■ **REQUIRED WORK**:
Your answer should be only the lines below from the one with "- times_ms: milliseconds" to the one with "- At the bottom", repeated exactly, ends included.
(INFORMATION SUPPLIED)
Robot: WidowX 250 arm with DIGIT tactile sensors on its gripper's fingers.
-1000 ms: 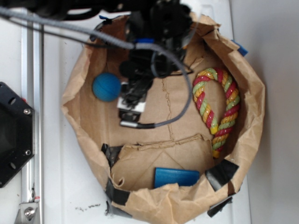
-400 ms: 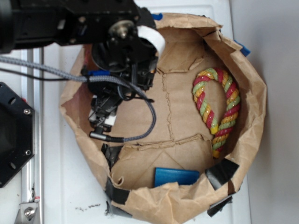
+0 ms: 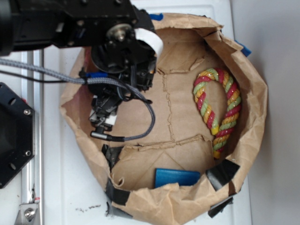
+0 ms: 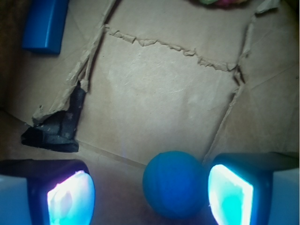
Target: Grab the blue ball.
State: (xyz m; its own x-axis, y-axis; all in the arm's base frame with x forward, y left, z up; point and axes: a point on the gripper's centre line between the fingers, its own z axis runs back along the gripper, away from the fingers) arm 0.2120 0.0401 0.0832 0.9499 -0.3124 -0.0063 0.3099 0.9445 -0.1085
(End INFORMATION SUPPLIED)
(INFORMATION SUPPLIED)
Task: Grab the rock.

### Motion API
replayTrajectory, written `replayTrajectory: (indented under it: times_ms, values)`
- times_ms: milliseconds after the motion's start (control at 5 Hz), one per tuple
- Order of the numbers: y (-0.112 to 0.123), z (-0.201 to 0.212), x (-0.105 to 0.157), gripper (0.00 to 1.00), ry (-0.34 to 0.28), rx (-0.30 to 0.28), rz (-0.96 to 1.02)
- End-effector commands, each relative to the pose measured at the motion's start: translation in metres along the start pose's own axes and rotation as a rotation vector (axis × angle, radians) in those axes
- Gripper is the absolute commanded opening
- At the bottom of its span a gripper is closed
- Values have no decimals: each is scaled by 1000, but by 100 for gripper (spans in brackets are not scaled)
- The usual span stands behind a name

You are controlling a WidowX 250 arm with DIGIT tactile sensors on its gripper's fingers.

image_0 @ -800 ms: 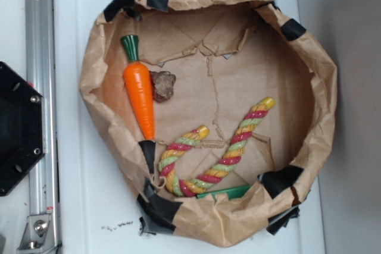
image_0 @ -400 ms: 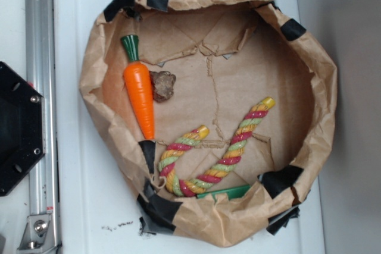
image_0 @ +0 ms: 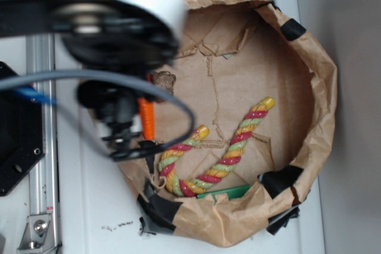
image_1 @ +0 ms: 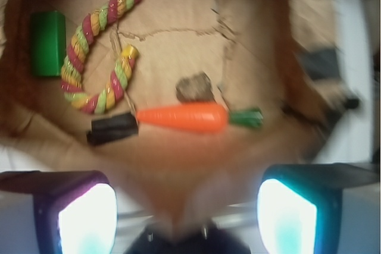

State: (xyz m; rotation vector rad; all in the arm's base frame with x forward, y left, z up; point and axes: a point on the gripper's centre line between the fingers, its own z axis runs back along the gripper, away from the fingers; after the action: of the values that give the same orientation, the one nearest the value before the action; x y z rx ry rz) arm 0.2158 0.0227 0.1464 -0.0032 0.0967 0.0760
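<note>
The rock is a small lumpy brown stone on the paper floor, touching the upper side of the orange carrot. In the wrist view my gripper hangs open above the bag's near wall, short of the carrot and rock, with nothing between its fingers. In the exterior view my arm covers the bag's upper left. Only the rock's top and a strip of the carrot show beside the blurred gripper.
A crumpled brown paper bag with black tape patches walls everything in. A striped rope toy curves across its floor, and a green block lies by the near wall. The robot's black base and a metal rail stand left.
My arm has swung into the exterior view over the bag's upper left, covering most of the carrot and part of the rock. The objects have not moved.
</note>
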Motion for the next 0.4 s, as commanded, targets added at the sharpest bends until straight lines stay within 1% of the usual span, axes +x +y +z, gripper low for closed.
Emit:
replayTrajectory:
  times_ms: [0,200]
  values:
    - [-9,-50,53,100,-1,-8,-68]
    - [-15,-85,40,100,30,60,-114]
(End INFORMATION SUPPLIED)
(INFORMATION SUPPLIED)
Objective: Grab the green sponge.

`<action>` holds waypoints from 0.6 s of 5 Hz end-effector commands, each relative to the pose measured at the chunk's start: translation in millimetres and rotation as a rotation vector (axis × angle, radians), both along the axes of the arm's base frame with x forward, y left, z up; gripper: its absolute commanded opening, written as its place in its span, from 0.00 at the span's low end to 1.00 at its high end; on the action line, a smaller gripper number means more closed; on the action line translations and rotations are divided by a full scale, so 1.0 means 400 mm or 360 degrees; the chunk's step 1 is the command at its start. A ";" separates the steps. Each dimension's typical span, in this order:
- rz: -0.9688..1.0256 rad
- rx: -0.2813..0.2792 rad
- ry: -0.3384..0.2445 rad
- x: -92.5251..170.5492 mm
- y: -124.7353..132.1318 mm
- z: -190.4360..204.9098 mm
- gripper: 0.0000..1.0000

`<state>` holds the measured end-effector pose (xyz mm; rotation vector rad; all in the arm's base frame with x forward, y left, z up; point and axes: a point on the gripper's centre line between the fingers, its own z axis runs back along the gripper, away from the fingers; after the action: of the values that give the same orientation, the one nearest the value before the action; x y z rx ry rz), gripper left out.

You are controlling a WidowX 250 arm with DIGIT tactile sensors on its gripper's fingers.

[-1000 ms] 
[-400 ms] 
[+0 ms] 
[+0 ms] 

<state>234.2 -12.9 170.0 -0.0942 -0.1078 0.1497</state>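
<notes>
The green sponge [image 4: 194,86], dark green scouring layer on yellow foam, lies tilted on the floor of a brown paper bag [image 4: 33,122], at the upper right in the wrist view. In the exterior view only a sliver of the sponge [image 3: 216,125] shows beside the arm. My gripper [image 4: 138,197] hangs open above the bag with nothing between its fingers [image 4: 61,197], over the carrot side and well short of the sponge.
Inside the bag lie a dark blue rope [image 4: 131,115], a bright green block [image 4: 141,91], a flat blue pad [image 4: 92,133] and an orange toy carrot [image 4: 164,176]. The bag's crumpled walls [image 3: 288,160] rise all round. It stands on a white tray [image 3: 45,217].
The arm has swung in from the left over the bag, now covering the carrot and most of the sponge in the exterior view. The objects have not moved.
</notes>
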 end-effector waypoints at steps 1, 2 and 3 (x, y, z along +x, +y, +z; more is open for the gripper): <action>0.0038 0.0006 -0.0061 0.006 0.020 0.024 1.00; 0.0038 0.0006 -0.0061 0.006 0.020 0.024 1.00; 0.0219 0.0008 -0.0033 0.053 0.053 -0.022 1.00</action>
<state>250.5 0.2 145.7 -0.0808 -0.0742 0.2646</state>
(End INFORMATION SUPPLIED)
■ **TASK SOLUTION**:
- times_ms: milliseconds after the motion's start (control at 5 Hz), one per tuple
- Order of the numbers: y (-0.112 to 0.123), z (-0.201 to 0.212), x (-0.105 to 0.157), gripper (0.00 to 1.00), ry (-0.34 to 0.28), rx (-0.30 to 0.28), rz (-0.96 to 1.02)
- End-effector commands, each relative to the pose measured at the motion's start: translation in metres along the start pose's own axes and rotation as a rotation vector (axis × angle, radians) in those axes
- Gripper is the absolute commanded opening
- At the bottom of its span a gripper is closed

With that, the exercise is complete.